2. Clarifies that an “owner” (for homestead/property tax credit eligibility) is a natural person and explicitly includes a grantor who has placed the homestead into a revocable trust or a qualified personal residence trust (QPRT).

Key provisions

  • Amends the statutory definition of “income” to explicitly permit a deduction from income for accident/health insurance premiums paid by an individual for family coverage in the tax year.
  • Updates the definition of “owner” to read (in effect): an individual who owns or is purchasing a homestead (including purchasers under mortgage or land contract, tenant-stockholders of co-op housing, persons purchasing dwellings on leased lands), and specifically includes a grantor who has placed the homestead in a revocable trust or a qualified personal residence trust.
  • Leaves intact other exclusions from “income” already listed in the statute (examples: first $300 of certain gifts/awards, surplus foods, certain governmental relief and grants, employer contributions to insurance, energy assistance credits, etc.).

Who is affected

  • Homeowners and homestead claimants: Individuals who transfer their homestead into a revocable trust or a qualified personal residence trust would continue to be treated as the “owner” for purposes of homestead-related credits and eligibility under the income tax statute.
  • Individual taxpayers paying family accident/health insurance premiums: Those premiums would be deductible from state taxable income under the amended definition.
  • Probate/trust practitioners and estate planners: Clarifies interactions between trust use and state homestead/property tax credit eligibility.
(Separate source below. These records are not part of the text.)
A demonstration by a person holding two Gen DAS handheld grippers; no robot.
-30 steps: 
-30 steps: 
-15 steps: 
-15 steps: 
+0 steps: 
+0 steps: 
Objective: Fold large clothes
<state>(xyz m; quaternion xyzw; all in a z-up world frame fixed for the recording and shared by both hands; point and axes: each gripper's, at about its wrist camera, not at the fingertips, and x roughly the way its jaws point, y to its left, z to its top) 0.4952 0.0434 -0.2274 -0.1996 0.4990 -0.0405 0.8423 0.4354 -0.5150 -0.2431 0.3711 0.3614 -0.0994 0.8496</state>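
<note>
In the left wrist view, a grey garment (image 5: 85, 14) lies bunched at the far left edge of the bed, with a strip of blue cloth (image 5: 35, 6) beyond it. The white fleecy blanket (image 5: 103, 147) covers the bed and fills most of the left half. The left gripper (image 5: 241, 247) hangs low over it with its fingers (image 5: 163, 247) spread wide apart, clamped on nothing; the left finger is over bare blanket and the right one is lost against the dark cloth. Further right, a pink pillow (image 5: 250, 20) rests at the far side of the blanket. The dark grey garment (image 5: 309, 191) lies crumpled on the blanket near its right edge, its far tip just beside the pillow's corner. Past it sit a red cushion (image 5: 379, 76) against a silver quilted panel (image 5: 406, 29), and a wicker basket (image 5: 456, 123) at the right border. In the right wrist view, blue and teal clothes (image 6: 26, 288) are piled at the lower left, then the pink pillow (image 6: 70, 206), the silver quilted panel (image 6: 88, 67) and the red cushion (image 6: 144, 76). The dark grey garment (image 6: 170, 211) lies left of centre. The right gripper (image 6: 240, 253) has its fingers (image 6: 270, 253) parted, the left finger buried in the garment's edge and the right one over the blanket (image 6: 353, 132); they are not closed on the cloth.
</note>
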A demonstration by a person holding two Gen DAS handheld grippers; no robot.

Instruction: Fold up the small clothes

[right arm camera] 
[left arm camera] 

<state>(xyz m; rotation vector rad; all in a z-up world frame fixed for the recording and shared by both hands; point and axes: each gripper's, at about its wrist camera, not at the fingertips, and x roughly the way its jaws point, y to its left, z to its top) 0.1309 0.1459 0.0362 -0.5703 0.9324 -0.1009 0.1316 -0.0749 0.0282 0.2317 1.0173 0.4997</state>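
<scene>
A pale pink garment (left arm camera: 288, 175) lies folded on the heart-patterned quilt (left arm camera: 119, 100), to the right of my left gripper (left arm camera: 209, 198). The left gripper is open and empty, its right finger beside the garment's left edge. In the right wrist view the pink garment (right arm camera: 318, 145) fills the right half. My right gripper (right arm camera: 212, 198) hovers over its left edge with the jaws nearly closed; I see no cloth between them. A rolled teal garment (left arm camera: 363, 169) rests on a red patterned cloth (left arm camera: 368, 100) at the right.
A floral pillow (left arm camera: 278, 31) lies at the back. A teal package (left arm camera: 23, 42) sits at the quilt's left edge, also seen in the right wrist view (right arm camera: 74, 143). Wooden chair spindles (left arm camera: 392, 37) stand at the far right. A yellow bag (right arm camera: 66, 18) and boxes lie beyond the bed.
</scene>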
Procedural status / timeline (as recorded)

  • Filed: March 14, 2025 (recorded)
  • Read first time: April 7, 2025
  • Referred (variously recorded) to Environmental Regulation, Joint Committee on General Law and — per the bill text republication — to the Committee on Judiciary.
  • Bill electronically reproduced / introduced (as shown in bill text): November 6, 2025 (introduced by Rep. Bill Schuette; also lists Reps. Woolford and Robinson).

Potential impact / notes

  • Administrative/Revenue: The premium deduction and expanded “owner” clarification could modestly reduce state income tax liability for affected taxpayers and slightly expand eligibility for homestead-related benefits; the fiscal impact would depend on take-up and the number of homesteads placed into trusts.
  • Legal clarity: Reduces ambiguity about whether placing a homestead into a revocable trust or QPRT would disqualify the grantor from homestead protections and credits under state income tax law.
  • Implementation: Would operate through interpretation of MCL 206.510 once enacted; agencies administering the property tax credit may update forms and guidance.

Compiled from official sources — confirm details with the bill’s official record.